As soon as she finishes a project, she exiles the manuscript into storage, since the translation of a translation has no prospect of publication. For Aaliya, translating her favorite authors is a spiritual discipline. The pointless process is more important than the product.
AN UNNECESSARY WOMAN
“An Unnecessary Woman’’ takes its title from its narrator’s sense that she is de trop, a nonessential speck in the cosmos. She is keenly aware of “how alone I am, how utterly inconsequential my life has become, how sad.” In one of many literary allusions that pepper a piquant text, Aaliya quotes the final sentence of Joseph Roth’s “Flight Without End’’: “No one in the whole world was as superfluous as he.”
However, she claims primacy in superfluity. Aaliyah’s own mother, after all, rejected her, and her only friend died 40 years ago. “I am my family’s appendix,” she proclaims, “its unnecessary appendage.” Her marriage, at 16, to an impotent man she continues to despise, lasted only four years. Like Peter Kien in Elias Canetti’s “Auto-da-Fé,’’ perhaps the one notable work of fiction not alluded to in this novel, she is a proud outsider, monastically absorbed in her books, reflections, and memories. Aaliya’s thoughts — about genocide, war, marriage, sex, suicide, and fiction — provide the drama for a narrative in which walking down the street constitutes significant action.
Lebanon attained independence in 1943, which means that, like Salman Rushdie’s Saleem Sinai, who enters the world at the moment that an independent India is born, Aaliyah is coterminous with her country. Its capital, her native Beirut, she describes as “the Elizabeth Taylor of cities: insane, beautiful, tacky, falling apart, aging, and forever drama laden.”
But she records the violent history of Lebanon, which she disdains as a “pygmy state,” primarily in terms of the sieges and power outages that interrupt her task of translation. Of the Sunni, Shiite, Christian, Palestinian, and Israeli fighters who leave corpses strewn on nearby sidewalks, Aaliya wishes a plague on all their houses. Though many of her favorite writers are Jews (her favorite philosopher is the maverick Spinoza), she complains that: “Israelis are Jews who have misplaced their sense of humor.”
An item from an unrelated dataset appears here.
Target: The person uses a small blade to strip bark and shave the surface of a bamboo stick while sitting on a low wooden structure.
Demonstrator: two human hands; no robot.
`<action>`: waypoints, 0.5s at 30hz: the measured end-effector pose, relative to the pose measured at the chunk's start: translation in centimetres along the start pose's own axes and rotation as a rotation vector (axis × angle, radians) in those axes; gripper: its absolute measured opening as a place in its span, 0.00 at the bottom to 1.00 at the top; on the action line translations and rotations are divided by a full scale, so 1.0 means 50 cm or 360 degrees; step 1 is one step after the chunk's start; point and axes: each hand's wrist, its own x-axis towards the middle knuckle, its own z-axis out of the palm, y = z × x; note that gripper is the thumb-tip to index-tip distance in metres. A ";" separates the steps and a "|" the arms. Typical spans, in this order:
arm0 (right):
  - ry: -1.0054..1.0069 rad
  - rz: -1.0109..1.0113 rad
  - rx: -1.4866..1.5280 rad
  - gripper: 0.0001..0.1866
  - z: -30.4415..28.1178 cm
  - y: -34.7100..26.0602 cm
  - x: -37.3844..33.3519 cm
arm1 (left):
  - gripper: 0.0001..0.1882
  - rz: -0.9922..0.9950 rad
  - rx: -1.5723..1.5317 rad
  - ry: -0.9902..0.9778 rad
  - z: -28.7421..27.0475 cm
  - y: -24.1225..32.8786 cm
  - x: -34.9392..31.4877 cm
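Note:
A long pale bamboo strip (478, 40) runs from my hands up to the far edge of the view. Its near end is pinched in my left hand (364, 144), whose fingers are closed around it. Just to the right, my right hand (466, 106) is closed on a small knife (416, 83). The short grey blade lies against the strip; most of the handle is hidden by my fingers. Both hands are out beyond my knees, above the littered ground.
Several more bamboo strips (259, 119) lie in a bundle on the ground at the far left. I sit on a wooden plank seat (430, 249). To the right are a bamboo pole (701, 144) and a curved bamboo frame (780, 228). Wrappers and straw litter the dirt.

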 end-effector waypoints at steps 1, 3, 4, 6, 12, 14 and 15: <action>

Home for Rabih Alameddine, the author of four books before “An Unnecessary Woman,’’ is divided between Beirut and San Francisco. Publication in 2008 of “The Hakawati,’’ a lavish Chinese box of stories about storytelling, propelled Alameddine, whose native language is Arabic, into the company of Louis Begley, Edwidge Danticat, Ariel Dorfman, Ha Jin, Aleksandar Hemon, Dinaw Mengestu, and Gary Shteyngart — translinguals who have enriched contemporary American literature through their deft handling of adopted English.
Whereas “The Hakawati’’ overwhelms through profusion, Alameddine’s new novel achieves potency through pith. Its epigrammatic elegance is apparent in Aaliya’s observation about a timorous young man she knows who ostentatiously takes up with the Popular Front for the Liberation of Palestine: “There is none more conformist than the one who flaunts his individuality.”
Aaliya notes that: “Reading a fine book for the first time is as sumptuous as the first sip of orange juice that breaks the fast in Ramadan.” You don’t have to fast first (in fact it helps to have gorged on the books that Aaliya translates and adores) in order to savor Alameddine’s succulent fiction.